Dans ce Gabriel, c’est un peu de soi que l’on retrouve, dans les premières audaces, l’insouciance (et l’inconscience !) qui président aux nouvelles expériences et dans lesquelles on se jette à corps et à cœur perdu. On confond le frein et l’accélérateur, comme cette actrice embarquée sur le tournage, Thémis la Superbe, aux répliques absurdes et incompréhensibles. « Applique ma parka ou tout di ma pattou » (explique-moi pourquoi tu ne me dis pas tout). On vit en pays étranger sans en connaître encore très bien l’idiome. « Leur langage est un secret que je perce, jour après jour… »

Gabriel doit oublier ses cours de théâtre au Conservatoire. Jouer « inexpressif », « épuré ». Mais lui, c’est un cérébral… il peine à oublier les grandes tirades, les inflexions dans le texte que l’on pousse sur les planches jusqu’au paroxysme. C’est dans la chambre d’hôtel, pour lui seul, le soir, qu’il enflera sa voix, tonitruant, tenant à bout de bras un volume des « Œuvres de Rabelais » (dans La Pléiade, excusez du peu...).

« Nous sommes perdus, fuyons ! Je n’ai point de courage sur mer ; en cave et ailleurs, j’en ai tant et plus, Fuyons ! Sauvons-nous ! » Le grand Rabelais ne le quittera pas de tout le périple. En Grèce, en Italie (sur la place Fiesole, un moment croustillant que l’on n’oubliera pas !), à Cannes, en Espagne. Avec lui il se réveille, il mange, il dort, il rêve… dans toutes les langues. Une ubiquité un peu lassante quelquefois pour le lecteur, mais c’est la bouée à laquelle se raccroche l’apprenti acteur, en mal d’amour.

Univers bien lointain de celui qu’il côtoie tous les jours et qu’il apprend à apprécier tout autant : « Contempler les manipulations d’objectif, la mise sur pied de la caméra, voir s’ouvrir les petites valises métalliques où sont enchâssés comme des bijoux les différents filtres, entendre les clics et les déclics, me repaître de ces manœuvres, dans une jubilation et une impatience que seule la peur de commencer domine ».

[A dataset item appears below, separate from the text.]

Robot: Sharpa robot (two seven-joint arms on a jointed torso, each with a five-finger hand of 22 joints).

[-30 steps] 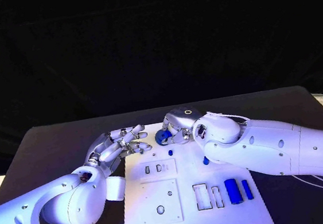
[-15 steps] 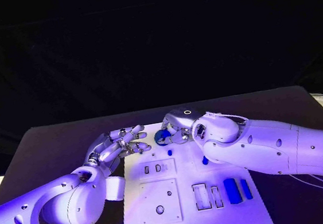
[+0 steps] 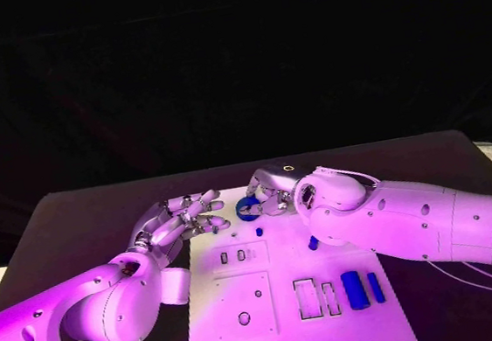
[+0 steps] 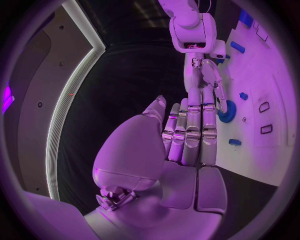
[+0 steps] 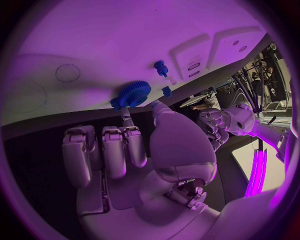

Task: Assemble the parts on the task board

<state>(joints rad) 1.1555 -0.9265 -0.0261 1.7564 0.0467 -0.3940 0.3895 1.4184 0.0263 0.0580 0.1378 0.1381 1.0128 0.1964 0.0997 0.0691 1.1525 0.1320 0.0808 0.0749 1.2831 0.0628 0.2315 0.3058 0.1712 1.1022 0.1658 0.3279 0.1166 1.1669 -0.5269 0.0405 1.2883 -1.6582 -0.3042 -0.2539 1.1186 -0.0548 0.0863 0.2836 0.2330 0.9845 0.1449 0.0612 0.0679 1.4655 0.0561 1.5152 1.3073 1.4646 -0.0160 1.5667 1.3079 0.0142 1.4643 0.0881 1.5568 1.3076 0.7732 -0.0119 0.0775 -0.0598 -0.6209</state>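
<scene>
The white task board (image 3: 292,331) lies in the middle of the black table. At its far end my right hand (image 3: 272,191) pinches a blue gear (image 3: 249,210) at its fingertips, just over the board's far left part. The gear (image 5: 130,95) sits tilted against a fingertip (image 5: 127,118), with the thumb beside it. From the left wrist, the gear (image 4: 226,111) hangs under the right hand's fingers (image 4: 209,85). My left hand (image 3: 185,220) hovers beside the board's far left edge, fingers stretched out and holding nothing. A small blue peg (image 5: 161,67) stands on the board close to the gear.
Two blue cylinders (image 3: 355,290) (image 3: 375,288) lie side by side on the board's near right, next to empty rectangular slots (image 3: 307,298). Small blue pieces (image 3: 313,243) (image 3: 259,231) sit mid-board. A raised white plate (image 3: 243,308) with holes covers the near left.
</scene>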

Lire Denis Podalydès, c’est se laisser surprendre par la préciosité d’une langue classique que lui a légué sa formation, en goûter le rythme, la musique, les intonations, la tournure élégante des phrases. « Me suis décidé à mener joyeuse vie » ou « Ne laissant rien faire qu’elle n’y ait consenti », ou encore « Des pages montent l’ivresse ». C’est aussi voir se dérouler devant soi les tribulations du héros comme dans un film. Avec des plans séquences. « Un regard en mouvement sur les chose »s. Des yeux qui cadrent les scènes. Et toujours, le drame qui se prolonge indéfiniment…

Gabriel défait la nuit ce qu’il réussit à faire le jour : oublier Pénélope, fuir Pénélope. Elle est comme le fil de sa tapisserie à lui, et jusqu’à la dernière page elle va s’immiscer. Elle s’appelle Marianne, elle est restée à Paris et il doit en faire le deuil. C’est obligé, même si c’est un arrachement. Elle est l’Odette de cet amour de Swann, elle n’est pas faite pour lui.

Présence fantomatique qui hante son voyage. Insoutenable et interminable rupture, faite de coups de gueule, de monologues intérieurs, de « cauchemars éveillés de la jalousie », de nœuds au ventre et de lettres qu’il lui envoie… « car vivre sans elle ne m’est que languir et ce disant pleurait comme une vache, et tout soudain riait comme un veau » (ce qui n’est pas de lui, mais de Rabelais, qui supervise encore et toujours tout cela en arrière-fond). C’est écrit vrai, les sentiments sont fidèles à ce qu’un jour chacun a ressenti. On a mal pour lui !

Lorsque ce chagrin d’amour incommodant, épuisant, commence à s’éloigner, voilà que l’écrivain nous fait l’offrande de pages charmantes, d’un érotisme à tomber par terre. On croit voir le film… encore une fois.